You will hear so much shit about the environment, that you will hope that an enormous fiery comet comes Sat. night and blows us to bits (to
make way for a galactic highway). You will hate Al Gore, Leo DiCaprio, and all the other fucking celebrities you will see out there (I am looking at you, Cameron Diaz). Trust me, they are coming, and it will be really weird watching Woody Harrelson walk through center camp. You will be muttering "Fuck your'green'...fuck your'green'" over and over. Someone is going to bring an actual polar bear for rides and photo ops.
This is the year Spectators outnumber Particpants, so make it a good show everyone!!! Places people, you are onstage in five minutes!!!
Transformers are real, and they have been fitted with Tesla coils for your evening entertainment this year.
You will recognize 17.3 people, and remember 5 names, 3 of them real-world names, not their playa names.
Friday night will not be as good as Thursday night, because you are hanging out with some new folks that need to piss a lot.
1386 people will misplace their cameras.
172 couples will break up on the playa, 493 couples will meet and consummate on the playa...out of these, 58 of these couples will get married in real life within two years. 84 children will be conceived between Friday and Sunday.
You will end up having one of the pivotal conversations of your life 14 meters from a porta-potty, around 2:38am, on Friday night.
After it rains Weds. and Sunday, you will think to yourself, "Maybe next year I will go to Machu Picchu instead."

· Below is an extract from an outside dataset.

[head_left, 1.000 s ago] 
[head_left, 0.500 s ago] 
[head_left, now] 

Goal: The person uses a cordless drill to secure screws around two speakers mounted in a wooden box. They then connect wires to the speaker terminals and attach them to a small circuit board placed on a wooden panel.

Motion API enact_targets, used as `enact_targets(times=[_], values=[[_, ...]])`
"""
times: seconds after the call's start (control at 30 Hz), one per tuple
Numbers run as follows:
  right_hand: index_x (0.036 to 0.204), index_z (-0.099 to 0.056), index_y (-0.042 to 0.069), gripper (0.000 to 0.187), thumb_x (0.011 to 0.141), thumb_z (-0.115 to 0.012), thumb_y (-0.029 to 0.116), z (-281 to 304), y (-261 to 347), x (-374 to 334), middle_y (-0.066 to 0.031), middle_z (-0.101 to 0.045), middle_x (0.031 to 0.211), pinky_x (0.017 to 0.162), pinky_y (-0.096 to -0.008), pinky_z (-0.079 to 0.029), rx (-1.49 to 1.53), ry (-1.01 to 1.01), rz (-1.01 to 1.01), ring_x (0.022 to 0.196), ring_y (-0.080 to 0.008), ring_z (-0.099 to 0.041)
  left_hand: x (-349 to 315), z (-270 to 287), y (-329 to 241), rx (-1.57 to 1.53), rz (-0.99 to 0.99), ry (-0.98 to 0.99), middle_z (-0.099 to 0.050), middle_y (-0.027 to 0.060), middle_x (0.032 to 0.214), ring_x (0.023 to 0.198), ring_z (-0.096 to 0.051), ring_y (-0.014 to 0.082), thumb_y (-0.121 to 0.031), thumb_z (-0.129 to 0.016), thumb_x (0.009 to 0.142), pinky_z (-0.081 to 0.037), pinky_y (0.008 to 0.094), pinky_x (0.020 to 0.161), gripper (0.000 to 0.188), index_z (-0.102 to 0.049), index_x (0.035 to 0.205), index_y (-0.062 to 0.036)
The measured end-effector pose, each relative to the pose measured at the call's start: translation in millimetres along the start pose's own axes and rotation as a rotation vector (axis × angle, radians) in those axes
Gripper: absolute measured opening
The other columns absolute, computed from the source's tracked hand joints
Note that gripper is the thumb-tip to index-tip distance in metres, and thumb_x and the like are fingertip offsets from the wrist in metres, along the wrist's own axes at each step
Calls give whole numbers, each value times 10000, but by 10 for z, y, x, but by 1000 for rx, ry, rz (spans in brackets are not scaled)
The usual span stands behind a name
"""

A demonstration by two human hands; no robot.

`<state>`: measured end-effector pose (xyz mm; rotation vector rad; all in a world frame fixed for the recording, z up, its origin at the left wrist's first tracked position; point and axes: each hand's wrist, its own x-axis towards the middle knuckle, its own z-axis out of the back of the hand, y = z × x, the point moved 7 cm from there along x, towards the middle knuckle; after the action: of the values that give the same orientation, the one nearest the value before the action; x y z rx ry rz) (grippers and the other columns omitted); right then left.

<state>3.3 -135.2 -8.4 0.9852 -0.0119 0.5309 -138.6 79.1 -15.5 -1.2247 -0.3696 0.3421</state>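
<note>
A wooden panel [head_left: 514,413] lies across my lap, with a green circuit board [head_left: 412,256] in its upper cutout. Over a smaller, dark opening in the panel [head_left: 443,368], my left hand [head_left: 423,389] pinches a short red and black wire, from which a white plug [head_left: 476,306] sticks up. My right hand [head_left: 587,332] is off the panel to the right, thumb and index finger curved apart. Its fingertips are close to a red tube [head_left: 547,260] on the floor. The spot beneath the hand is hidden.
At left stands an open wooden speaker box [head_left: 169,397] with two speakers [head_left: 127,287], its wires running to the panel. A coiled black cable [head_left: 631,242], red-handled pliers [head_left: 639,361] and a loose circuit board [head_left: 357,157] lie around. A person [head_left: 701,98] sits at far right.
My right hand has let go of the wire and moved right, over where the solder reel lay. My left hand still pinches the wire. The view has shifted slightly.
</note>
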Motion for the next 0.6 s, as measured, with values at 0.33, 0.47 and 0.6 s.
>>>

You will work on one part of your costume for an extremely inordinate amount of time, only to have it end up looking really sucky after it was smashed in your luggage by the airport TSA guy, who showed it to another TSA guy, who laughed, said you were "a fag", and placed it
the wrong side up back in your suitcase. Another spiritual exercise in the futility of efforts and "letting go".

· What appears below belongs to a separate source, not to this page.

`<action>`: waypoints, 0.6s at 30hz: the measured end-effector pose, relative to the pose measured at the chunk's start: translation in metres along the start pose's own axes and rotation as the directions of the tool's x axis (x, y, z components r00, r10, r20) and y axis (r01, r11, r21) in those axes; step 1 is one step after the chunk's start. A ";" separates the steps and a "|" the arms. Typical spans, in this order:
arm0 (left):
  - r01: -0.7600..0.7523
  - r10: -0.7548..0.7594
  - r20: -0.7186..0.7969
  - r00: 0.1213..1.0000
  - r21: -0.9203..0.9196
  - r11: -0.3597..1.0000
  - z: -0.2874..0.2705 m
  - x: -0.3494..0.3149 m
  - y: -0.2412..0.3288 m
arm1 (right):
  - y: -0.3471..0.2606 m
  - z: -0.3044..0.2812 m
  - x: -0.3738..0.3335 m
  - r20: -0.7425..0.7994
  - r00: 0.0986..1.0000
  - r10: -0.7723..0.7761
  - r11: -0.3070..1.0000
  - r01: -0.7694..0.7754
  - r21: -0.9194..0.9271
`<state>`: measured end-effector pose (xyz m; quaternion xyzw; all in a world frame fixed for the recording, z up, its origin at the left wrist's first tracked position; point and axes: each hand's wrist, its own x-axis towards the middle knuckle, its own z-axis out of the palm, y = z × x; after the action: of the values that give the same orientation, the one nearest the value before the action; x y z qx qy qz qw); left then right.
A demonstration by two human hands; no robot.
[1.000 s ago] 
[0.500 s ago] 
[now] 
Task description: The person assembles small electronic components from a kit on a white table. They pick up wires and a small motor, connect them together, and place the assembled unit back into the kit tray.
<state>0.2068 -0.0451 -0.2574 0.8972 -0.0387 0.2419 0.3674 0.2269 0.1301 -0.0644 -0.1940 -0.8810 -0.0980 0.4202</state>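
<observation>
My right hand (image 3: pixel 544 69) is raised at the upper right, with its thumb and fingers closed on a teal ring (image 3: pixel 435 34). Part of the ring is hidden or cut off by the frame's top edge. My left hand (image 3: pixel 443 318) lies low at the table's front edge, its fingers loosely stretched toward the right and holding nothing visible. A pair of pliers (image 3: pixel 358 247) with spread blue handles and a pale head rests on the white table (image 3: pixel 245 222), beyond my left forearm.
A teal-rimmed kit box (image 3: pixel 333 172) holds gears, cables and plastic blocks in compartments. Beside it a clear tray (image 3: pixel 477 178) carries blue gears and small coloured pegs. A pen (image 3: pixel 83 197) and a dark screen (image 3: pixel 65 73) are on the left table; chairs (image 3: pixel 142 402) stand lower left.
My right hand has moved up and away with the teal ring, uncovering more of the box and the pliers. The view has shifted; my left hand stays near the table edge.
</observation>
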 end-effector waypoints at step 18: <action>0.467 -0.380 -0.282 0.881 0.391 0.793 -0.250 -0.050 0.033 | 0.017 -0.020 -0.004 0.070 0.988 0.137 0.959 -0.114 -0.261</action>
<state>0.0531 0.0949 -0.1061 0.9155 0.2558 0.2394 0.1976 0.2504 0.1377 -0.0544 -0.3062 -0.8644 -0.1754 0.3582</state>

You will catch yourself saying "This has got to be the most wonderful place I could be right now on this whole planet...", then you will immediately wonder why you have not shit in three days.
6,804 of you who attend this year will never,ever come back to the playa, for some reason or another.
Bring a coat. A warm coat.
----end of transmission---
Teo del Fuego wrote:ya learn something new every day....didn't know Tribe was THE place to be to discuss Burning Man. I find ePlaya much easier to navigate, it doesn't have obnoxious adverts, and this whole "Friends" crap on Tribe reminds me of the high school rush to have as many people as possible sign your yearbook. But, then, I am over 30.
actiongrl wrote:D'you mean the real Tribe mashing up with the real ePlaya, or a hypothetical mixing of the two?
Ads? What about a mashup between fake ads and fake businesses (i.e. Piss Clear) and a real burner based business like...I dunno...Utilikilt, Tribe, Cool Neon, and even smaller businesses. I think that might be fun. If BM is a community, can't we market our products to folks within our community? It's already happening on Tribe (i.e. Ilaniowear, Lulievision).